• **GOAL OF THE EXERCISE**
Return, in their exact form, the lines that lie between the start of the data below and the line containing "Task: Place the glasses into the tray", with both ends included.
▼
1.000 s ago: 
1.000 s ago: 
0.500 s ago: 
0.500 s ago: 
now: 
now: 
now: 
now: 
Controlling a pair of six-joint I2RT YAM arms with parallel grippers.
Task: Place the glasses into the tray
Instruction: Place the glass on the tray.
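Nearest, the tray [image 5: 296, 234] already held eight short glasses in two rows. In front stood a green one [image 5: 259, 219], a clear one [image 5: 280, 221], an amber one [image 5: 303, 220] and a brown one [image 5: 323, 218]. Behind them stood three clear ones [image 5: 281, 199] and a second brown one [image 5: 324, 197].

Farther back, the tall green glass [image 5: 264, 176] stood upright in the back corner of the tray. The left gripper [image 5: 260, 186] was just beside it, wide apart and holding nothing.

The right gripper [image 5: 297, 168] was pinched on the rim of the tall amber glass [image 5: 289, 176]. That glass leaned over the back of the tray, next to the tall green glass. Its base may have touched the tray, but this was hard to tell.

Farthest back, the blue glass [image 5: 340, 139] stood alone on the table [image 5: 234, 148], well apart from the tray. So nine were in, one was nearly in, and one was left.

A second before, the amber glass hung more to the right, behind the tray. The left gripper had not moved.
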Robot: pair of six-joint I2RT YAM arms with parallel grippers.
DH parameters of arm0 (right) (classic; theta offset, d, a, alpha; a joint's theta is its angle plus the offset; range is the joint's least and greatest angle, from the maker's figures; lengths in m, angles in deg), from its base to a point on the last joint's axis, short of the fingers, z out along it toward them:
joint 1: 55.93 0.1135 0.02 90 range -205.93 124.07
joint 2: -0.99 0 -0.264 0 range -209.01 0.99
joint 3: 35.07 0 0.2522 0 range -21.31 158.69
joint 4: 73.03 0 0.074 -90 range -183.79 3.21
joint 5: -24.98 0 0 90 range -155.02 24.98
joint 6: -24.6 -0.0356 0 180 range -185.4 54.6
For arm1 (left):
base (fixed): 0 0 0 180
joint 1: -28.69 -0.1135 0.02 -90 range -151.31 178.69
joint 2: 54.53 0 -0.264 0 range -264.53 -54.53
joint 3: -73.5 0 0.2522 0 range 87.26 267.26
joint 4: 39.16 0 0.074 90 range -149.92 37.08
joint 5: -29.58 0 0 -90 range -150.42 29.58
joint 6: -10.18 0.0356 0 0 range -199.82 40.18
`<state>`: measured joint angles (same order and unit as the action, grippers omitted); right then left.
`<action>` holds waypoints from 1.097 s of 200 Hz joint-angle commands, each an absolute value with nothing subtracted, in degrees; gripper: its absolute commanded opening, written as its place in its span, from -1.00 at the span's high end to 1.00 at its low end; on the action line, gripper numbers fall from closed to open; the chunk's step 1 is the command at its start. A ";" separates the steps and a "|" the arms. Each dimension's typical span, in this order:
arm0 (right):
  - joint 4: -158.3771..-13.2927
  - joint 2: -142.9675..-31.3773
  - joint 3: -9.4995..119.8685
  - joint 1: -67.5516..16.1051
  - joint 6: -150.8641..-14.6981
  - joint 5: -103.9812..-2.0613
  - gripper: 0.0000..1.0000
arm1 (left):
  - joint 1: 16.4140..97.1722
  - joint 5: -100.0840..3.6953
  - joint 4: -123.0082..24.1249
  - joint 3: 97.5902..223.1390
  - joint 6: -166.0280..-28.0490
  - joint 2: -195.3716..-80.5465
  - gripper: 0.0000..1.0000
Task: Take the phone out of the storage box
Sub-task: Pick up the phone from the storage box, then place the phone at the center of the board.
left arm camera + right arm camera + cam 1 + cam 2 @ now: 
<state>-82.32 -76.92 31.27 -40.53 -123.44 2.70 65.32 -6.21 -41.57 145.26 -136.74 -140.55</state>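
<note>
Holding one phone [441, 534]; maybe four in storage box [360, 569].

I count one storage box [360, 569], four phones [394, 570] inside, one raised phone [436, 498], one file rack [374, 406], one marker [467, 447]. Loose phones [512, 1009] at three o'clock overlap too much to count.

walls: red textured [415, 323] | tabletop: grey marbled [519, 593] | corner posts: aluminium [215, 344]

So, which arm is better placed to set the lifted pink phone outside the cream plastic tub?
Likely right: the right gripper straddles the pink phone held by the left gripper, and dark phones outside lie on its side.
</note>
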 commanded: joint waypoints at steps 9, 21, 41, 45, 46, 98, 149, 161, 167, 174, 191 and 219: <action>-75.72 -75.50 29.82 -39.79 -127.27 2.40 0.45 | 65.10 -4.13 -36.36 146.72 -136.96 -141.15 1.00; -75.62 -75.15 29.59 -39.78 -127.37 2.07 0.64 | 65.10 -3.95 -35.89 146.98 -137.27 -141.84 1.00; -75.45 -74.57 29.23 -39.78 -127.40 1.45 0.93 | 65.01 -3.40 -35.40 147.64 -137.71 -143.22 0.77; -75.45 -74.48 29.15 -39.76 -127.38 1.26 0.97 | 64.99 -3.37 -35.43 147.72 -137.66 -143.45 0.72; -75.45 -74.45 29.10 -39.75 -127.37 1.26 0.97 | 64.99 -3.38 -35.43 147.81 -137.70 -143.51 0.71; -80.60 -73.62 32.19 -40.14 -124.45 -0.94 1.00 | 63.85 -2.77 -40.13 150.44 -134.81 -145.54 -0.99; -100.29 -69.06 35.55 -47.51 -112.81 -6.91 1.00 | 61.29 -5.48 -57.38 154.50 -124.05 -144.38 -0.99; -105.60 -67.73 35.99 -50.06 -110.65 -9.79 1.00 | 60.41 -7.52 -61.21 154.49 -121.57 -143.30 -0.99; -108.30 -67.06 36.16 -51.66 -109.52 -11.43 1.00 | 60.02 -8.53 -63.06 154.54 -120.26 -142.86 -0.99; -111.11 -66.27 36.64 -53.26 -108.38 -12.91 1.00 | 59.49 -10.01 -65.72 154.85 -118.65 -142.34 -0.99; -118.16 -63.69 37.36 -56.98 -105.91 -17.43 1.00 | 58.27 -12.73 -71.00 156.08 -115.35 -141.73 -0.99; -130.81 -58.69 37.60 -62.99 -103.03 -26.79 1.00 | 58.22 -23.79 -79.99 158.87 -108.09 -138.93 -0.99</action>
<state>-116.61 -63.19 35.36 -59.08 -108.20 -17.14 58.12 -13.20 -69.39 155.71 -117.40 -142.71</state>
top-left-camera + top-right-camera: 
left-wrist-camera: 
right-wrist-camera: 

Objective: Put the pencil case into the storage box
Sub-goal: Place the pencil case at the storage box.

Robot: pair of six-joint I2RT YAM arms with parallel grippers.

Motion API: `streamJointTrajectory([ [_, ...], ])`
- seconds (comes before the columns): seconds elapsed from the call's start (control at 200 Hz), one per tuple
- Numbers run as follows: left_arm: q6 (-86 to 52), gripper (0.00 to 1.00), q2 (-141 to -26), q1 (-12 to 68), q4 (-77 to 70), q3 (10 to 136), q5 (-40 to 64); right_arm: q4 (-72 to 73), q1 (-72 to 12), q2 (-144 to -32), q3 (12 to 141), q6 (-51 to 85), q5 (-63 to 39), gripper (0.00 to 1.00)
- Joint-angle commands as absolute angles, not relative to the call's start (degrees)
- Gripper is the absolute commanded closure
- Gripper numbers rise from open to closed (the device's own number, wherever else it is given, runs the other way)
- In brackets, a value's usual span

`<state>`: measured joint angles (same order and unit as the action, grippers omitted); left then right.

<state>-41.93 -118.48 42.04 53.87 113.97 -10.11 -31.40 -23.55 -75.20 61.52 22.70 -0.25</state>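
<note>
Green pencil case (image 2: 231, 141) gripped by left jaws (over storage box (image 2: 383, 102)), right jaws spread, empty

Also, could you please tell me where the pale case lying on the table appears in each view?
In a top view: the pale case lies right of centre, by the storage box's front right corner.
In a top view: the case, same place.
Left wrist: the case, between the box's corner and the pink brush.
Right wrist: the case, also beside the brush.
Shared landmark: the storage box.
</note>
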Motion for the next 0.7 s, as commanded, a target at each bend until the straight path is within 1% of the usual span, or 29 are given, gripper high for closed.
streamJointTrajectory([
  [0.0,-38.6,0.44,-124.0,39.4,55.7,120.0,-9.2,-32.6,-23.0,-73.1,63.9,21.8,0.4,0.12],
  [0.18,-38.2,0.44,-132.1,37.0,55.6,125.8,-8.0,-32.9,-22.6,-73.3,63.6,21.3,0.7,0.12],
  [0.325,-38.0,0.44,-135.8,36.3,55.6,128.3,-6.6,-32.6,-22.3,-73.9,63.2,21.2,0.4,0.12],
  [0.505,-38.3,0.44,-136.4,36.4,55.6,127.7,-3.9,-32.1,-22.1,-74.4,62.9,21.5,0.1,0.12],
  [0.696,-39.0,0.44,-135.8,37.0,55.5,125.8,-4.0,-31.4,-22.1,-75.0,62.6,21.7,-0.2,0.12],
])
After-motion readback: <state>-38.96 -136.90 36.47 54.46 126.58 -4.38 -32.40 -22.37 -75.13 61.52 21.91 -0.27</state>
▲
• **WORKED SOLUTION**
1.000 s ago: 
1.000 s ago: 
0.500 s ago: 
0.500 s ago: 
now: 
now: 
now: 
now: 
Controlling a pair of six-joint I2RT YAM arms with parallel grippers.
Task: Place the glasses into the tray

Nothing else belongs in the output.